Leptospirosis tidak menular langsung dari pasien ke pasien, masa inkubasi leptospirosis adalah dua hingga 26 hari. Sekali berada di aliran darah, bakteri ini bisa menyebar ke seluruh tubuh dan mengakibatkan gangguan khususnya hati dan ginjal.

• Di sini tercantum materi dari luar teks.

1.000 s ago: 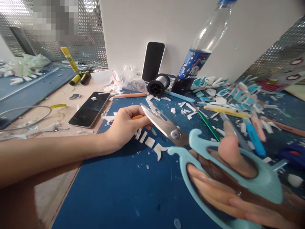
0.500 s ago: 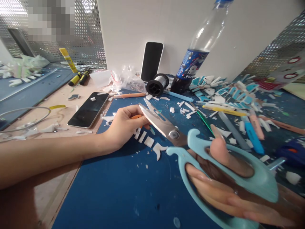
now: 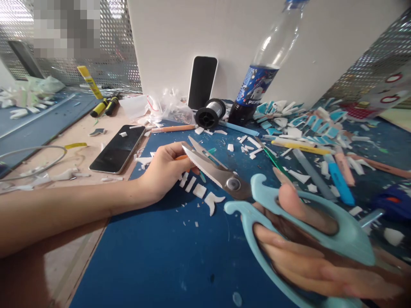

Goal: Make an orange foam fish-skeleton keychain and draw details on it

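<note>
My right hand (image 3: 298, 252) is wrapped through the light blue handles of a pair of scissors (image 3: 239, 184), thumb in the upper loop and fingers in the lower one. The metal blades, one with a serrated edge, are slightly parted and reach left to the fingers of my left hand (image 3: 167, 169). Those fingers pinch a small orange piece (image 3: 183, 158), mostly hidden behind the hand and blade. Below the blades, several white foam-like scraps (image 3: 199, 191) lie on the blue mat (image 3: 154, 261), one of them forked like a tail.
Behind stand a Pepsi bottle (image 3: 253, 90), a wire spool (image 3: 210, 114) and an upright phone (image 3: 203, 81). Another phone (image 3: 117, 149) lies flat at left. Markers (image 3: 340, 182), blue-white scraps (image 3: 321, 124) and a dark blue tool (image 3: 393, 205) cover the right side.
The scissors have shifted slightly left, their tips further over my left fingers, and the blades look a little wider apart. The whole view has moved slightly; my left hand keeps its pinch.
</note>
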Demonstrator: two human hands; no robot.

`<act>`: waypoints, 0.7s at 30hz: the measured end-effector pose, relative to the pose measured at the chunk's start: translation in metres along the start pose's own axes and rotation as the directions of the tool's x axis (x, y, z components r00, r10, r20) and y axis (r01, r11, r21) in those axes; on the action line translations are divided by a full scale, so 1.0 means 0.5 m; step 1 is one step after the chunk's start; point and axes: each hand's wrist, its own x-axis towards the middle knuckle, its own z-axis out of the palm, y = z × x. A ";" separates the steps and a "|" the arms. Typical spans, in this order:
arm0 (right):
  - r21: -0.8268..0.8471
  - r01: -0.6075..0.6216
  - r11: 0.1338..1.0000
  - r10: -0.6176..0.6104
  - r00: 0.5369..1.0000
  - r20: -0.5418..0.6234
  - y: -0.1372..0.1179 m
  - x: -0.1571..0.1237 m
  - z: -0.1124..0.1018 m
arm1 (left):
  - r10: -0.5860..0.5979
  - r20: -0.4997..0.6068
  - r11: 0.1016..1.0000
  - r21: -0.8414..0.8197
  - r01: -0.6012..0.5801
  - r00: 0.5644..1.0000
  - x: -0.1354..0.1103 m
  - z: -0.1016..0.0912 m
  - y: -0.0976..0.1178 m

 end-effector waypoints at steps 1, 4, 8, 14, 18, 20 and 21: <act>0.044 0.047 0.998 -0.047 0.999 0.003 0.003 -0.002 -0.002 | -0.004 0.002 1.000 -0.005 0.004 1.000 0.000 0.000 0.000; 0.112 0.043 0.993 -0.047 0.998 0.030 0.010 -0.004 -0.013 | -0.010 0.001 1.000 -0.024 0.010 1.000 0.001 0.002 0.000; 0.121 0.011 0.993 -0.022 0.996 0.085 0.012 -0.004 -0.025 | -0.007 0.014 0.999 -0.053 0.008 1.000 0.001 0.004 0.001; 0.178 0.049 0.983 -0.063 0.995 0.075 0.014 -0.001 -0.023 | -0.009 0.029 0.998 -0.060 0.011 1.000 -0.001 0.003 0.002; 0.194 0.088 0.977 -0.114 0.986 0.124 0.018 0.003 -0.015 | -0.015 0.016 0.998 -0.059 0.016 1.000 -0.001 0.002 0.000; 0.193 0.111 0.975 -0.136 0.983 0.124 0.025 0.001 -0.016 | -0.033 -0.003 0.998 -0.057 0.033 0.999 -0.001 0.003 0.001; 0.191 0.129 0.973 -0.158 0.977 0.141 0.029 -0.001 -0.018 | -0.042 -0.013 0.998 -0.056 0.041 0.999 0.000 0.004 0.001</act>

Penularan tidak langsung terjadi melalui genangan air, sungai, danau, selokan saluran air dan lumpur yang tercemar urin hewan seperti tikus, umumnya terjadi saat banjir. Wabah leptospirosis dapat juga terjadi pada musim kemarau karena sumber air yang sama dipakai oleh manusia dan hewan. Sedangkan untuk penularan secara langsung dapat terjadi pada seorang yang senantiasa kontak dengan hewan (peternak, dokter hewan). Penularan juga dapat terjadi melalui air susu, plasenta, hubungan seksual, pecikan darah manusia penderita leptospira meski kejadian ini jarang ditemukan.

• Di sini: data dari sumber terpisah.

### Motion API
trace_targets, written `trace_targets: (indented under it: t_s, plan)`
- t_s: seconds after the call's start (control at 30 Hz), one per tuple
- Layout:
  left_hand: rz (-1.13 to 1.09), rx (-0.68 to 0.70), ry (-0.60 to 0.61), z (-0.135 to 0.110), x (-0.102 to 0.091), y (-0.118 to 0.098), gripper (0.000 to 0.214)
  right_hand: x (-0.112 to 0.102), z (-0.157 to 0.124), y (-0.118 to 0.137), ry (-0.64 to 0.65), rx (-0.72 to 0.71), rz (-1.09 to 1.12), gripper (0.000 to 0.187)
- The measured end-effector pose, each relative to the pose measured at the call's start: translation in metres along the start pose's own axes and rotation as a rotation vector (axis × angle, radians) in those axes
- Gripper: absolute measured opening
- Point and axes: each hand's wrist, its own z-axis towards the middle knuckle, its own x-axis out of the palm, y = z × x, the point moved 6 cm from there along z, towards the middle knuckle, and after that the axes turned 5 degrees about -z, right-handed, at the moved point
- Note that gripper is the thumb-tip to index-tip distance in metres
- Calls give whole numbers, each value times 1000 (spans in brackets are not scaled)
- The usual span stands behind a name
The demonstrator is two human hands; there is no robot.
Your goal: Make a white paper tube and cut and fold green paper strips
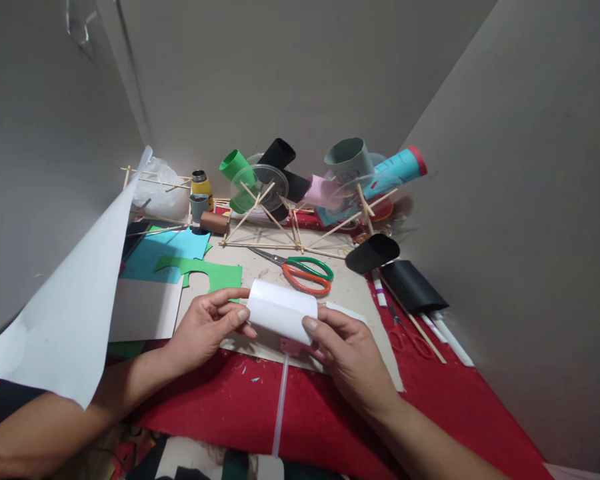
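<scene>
From where I stand, both hands are occupied with one white paper tube point(283, 312), which is lifted above the grey board point(380, 350), on the person's side of the large scissors point(307, 275). The left hand point(213, 325) supports the left end with the fingertips, while the right hand point(347, 343) grips the other end, its thumb lying flat on the paper. A paper edge runs along the tube, so I suppose the thumb presses there to stop the roll from opening, and the light touch on the left avoids crushing it. Nearer to the person than the scissors, a pink tool point(291, 346) with a pale stick point(281, 407) is partly hidden by the right hand, perhaps put there to be within easy reach. Left of the scissors lies cut green paper point(225, 275). Behind them, a wooden-stick frame point(260, 245) carries clear discs, probably as supports for the coloured tubes point(277, 155). The red tabletop point(205, 407) is under everything.
</scene>
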Motion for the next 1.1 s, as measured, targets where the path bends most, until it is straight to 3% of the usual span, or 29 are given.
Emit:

Para ahli mengatakan bahwa untuk pencegahan Leptospirosis, mereka yang rutin melakukan aktivitas di air tawar harus memastikan bahwa setiap luka dikulit harus ditutupi dengan berpakaian tahan air (juga untuk melindungi terhadap infeksi lain, seperti hepatitis A atau giardiasis). Setelah berenang di daerah air tawar, harus mandi secara menyeluruh.

Bagi mereka yang selalu melakukan kontak dengan hewan, atau air atau tanah yang berpotensi terkontaminasi harus memastikan mereka memakai pakaian pelindung yang sesuai dengan aturan, seperti mengenakan sarung tangan, masker, sepatu boot dan atau kacamata pelindung.

Di daerah di mana Leptospirosis adalah umum, jangan berenang di air tawar, dan hanya melakukan kontak dengan air tawar jika mengenakan pakaian yang cukup melindungi. Minumlah air kemasan bersegel, atau air tawar yang direbus. Pastikan setiap lesi kulit terbungkus dalam pakaian tahan air. Jika terluka, segera perban dan bersihkan.